White Cross Drugs, and its attendant 24-hour grill, Tiffany’s, is no Dottie’s. And, truth be told, Tiffany’s has slipped a little in recent years. But it’s still a quintessential drugstore greasy spoon—and it makes White Cross one of the Las Vegas’ last places where you can get both pancakes and prescriptions. Like the stubbornly surviving lunch counters at Decatur Drugs and Huntridge Drugs, Tiffany’s still matters. It’s not only a link to our past, but a vibrant part of the urban present.
So, while just about every so-called coffeehouse in town would benefit from hiring a qualified barista, Tiffany’s isn’t the place for that. What Tiffany’s really needs is to get back to firing those flapjacks and burgers with the same kind of love that went into them a few short years ago. Maybe then a 45-minute line will form, and we can all stand around bitching about how great it was before everyone discovered it. Again.

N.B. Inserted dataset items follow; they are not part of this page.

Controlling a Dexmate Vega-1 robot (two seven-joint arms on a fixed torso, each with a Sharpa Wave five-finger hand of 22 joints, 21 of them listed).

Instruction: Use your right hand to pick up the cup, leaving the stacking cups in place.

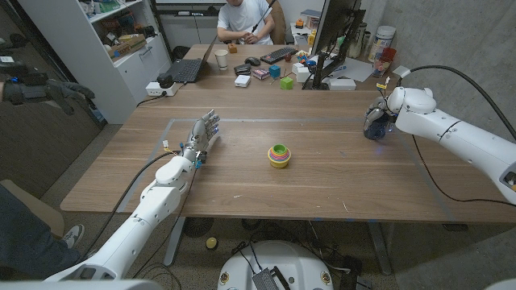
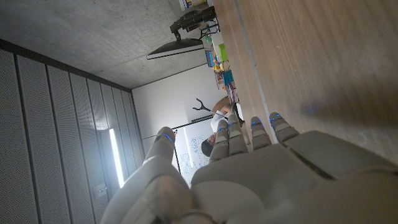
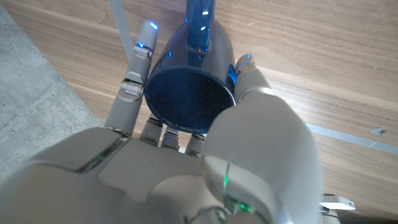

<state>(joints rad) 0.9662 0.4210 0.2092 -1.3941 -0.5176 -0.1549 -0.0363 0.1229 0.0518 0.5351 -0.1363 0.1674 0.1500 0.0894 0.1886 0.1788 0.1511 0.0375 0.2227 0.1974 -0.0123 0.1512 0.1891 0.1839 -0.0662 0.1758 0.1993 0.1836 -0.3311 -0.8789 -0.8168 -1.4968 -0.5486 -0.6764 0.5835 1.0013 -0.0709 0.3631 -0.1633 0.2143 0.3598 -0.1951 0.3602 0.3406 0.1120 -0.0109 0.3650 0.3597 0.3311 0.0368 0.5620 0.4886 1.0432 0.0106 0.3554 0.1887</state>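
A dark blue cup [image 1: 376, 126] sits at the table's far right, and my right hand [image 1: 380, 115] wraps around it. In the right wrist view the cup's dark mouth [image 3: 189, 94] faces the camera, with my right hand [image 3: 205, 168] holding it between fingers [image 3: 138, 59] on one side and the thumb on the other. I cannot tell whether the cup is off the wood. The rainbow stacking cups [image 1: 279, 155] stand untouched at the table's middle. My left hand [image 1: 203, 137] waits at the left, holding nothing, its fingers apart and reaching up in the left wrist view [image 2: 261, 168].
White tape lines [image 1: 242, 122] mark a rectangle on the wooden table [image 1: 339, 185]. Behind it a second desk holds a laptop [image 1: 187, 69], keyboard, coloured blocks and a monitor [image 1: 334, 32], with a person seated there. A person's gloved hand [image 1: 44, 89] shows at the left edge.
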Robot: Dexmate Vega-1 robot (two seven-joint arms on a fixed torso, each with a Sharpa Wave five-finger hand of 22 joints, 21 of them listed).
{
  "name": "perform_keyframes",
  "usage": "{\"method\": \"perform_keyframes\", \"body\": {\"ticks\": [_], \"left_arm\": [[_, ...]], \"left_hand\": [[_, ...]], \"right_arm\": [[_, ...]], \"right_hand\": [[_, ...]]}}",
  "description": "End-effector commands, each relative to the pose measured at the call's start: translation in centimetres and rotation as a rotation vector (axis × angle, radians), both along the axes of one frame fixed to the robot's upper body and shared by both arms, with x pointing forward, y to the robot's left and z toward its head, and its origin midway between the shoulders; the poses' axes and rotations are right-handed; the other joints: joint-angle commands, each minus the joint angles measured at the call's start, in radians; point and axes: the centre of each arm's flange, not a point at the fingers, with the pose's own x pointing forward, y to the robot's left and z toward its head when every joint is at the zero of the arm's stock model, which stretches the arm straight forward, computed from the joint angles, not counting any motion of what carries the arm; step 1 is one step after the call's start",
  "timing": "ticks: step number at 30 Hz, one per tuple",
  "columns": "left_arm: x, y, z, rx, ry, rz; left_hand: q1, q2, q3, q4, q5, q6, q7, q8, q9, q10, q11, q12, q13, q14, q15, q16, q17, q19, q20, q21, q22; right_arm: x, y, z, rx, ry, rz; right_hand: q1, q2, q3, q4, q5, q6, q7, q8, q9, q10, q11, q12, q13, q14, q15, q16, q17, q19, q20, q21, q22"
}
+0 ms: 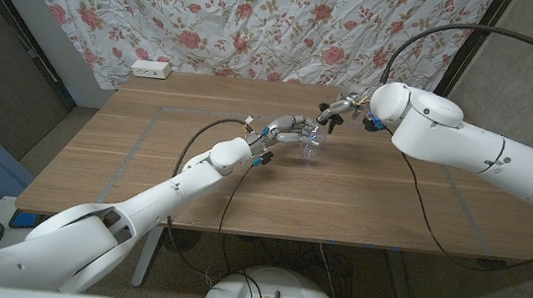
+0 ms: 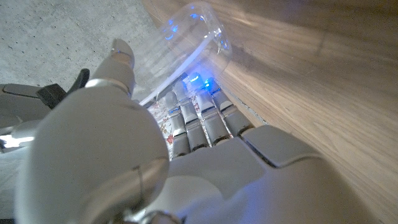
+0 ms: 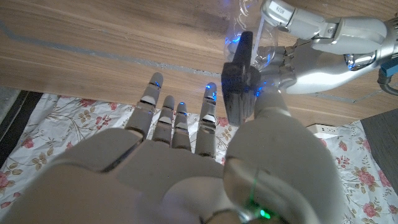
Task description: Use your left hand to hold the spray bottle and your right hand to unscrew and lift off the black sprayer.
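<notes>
The left hand (image 1: 286, 131) is gripping the clear plastic spray bottle (image 1: 310, 146) near the middle of the wooden counter (image 1: 147, 156), fingers (image 2: 199, 118) wrapped around its body. The right hand (image 1: 342, 110) is at the bottle's top; the black sprayer (image 3: 239, 74) is sitting beside its thumb, the other fingers (image 3: 177, 115) spread, so I cannot tell whether it is being gripped. Judged from this, holding is done; whether unscrewing is finished is unclear, and lifting away is left. Counter edges are lying well apart from the bottle, leaving open room all around.

Black sprayer (image 3: 239, 74), clear (perhaps blue-lit) bottle (image 2: 186, 37)
</notes>
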Motion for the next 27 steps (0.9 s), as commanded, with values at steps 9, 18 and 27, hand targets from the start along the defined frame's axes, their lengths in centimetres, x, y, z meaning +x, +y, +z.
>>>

Why don’t they put a “Welcome to Las Vegas” sign along Interstate 15—the way nearly all drivers enter our city?
Since the late 1960s, Interstate 15 has steered incoming drivers around Betty Willis’ iconic Las Vegas Boulevard sign—and Clark County added insult in 2008 when it opened that “park-and-photograph” lot: Drivers have to be headed out of town to access it.
But don’t hold your breath for an I-15 sign. The feds would frown upon an official highway sign welcoming people to a city that is, thanks to our municipal hodgepodge, miles away. How about a building wrap on the Mandalay Bay to trumpet motorists’ arrival in Sin City? Willis might even consider designing it.